For the last two weeks I am sort of bothered watching a young veiled dark-eyed woman carrying a small sleeping child on her shoulder and then asking the passengers to give her money in a singsong voice. Today there was a short “invalid” man with his cane who sure looks to be fake zigzagging his way anchoring the people’s attention much to their chagrin. The usual reply is just a plain no or shaking of the head. One of the passengers, a woman in his 40s with a copper red dyed hair, went ballistic upon catching the sight of him.
“In öffentlichen Verkehrsmittel ist es verboten, zu betteln! (It is forbidden to beg in public transportation)” She declared sending the other passenger behind her in panic. She was not totally satisfied that she repeated her sentence three to four times, this time her voice much louder, much higher.

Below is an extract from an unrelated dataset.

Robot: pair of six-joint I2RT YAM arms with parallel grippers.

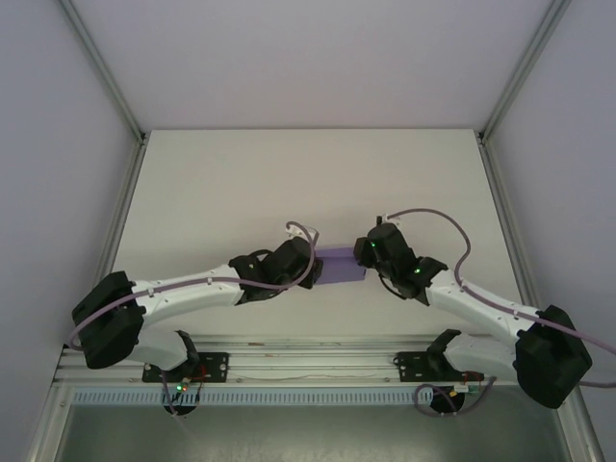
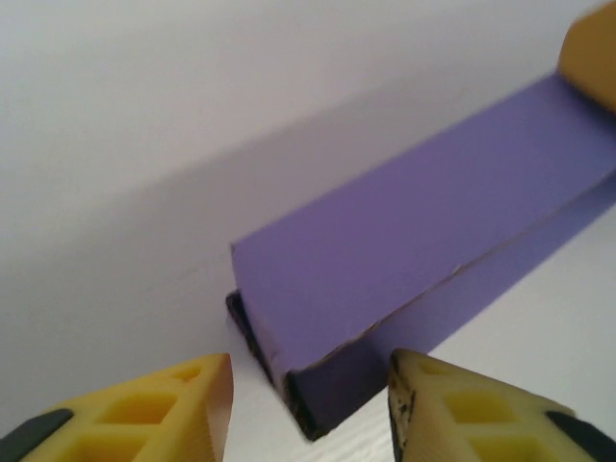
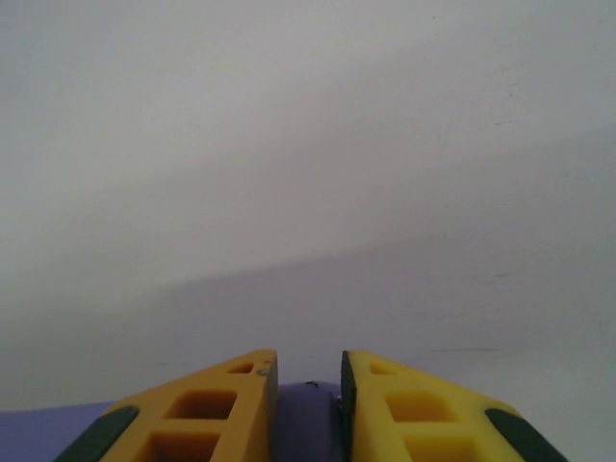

“Can you please stop? I think he got it already…” The woman in her back, in her calm but firm voice, complained. It resulted to a much more heated debate about church and all that crap that it became their own fight. It was a pity that a heavy slang was a barrier for me to fully understand their differing opinions.
Later on I heard that the angry woman’s loud voice made her feel uneasy as if she were in a dirty market, confiding to her seatmate.
This is Vienna in 2006.
To tell you the truth I do give them money unless the beggars pretend that they are invalid or posing as mother and son. Not only they have able bodies to do anything but also they let themselves manipulate by others. I prefer the singing/entertaining beggars who play accordion, or even belt out the Beatles’ “Yesterday” in the hallways of the train stations. I don’t really mind that.
Once I was really drawn to this supposed to be father and son tandem of musician beggars. The boy, perhaps, 11, was playing “Gloomy Sunday” using his violin. This was two years ago at the Schwedenplatz Station. The fake father was really proud of the boy and was wooing the passengers and bystanders to watch his “son”.
And there are aggressive panhandlers who force you and insist that you should pity them and so they have the right to ask for your money. Or worse, they even demand you to withdraw money for them. If you don’t agree or say a clear no, they curse you in their mother tongue.
I guess, it is the way the world turns.
What is that dictum?
“You give man a fish and he will be happy for a day. You give him a fishing hook and he will thank you forever.”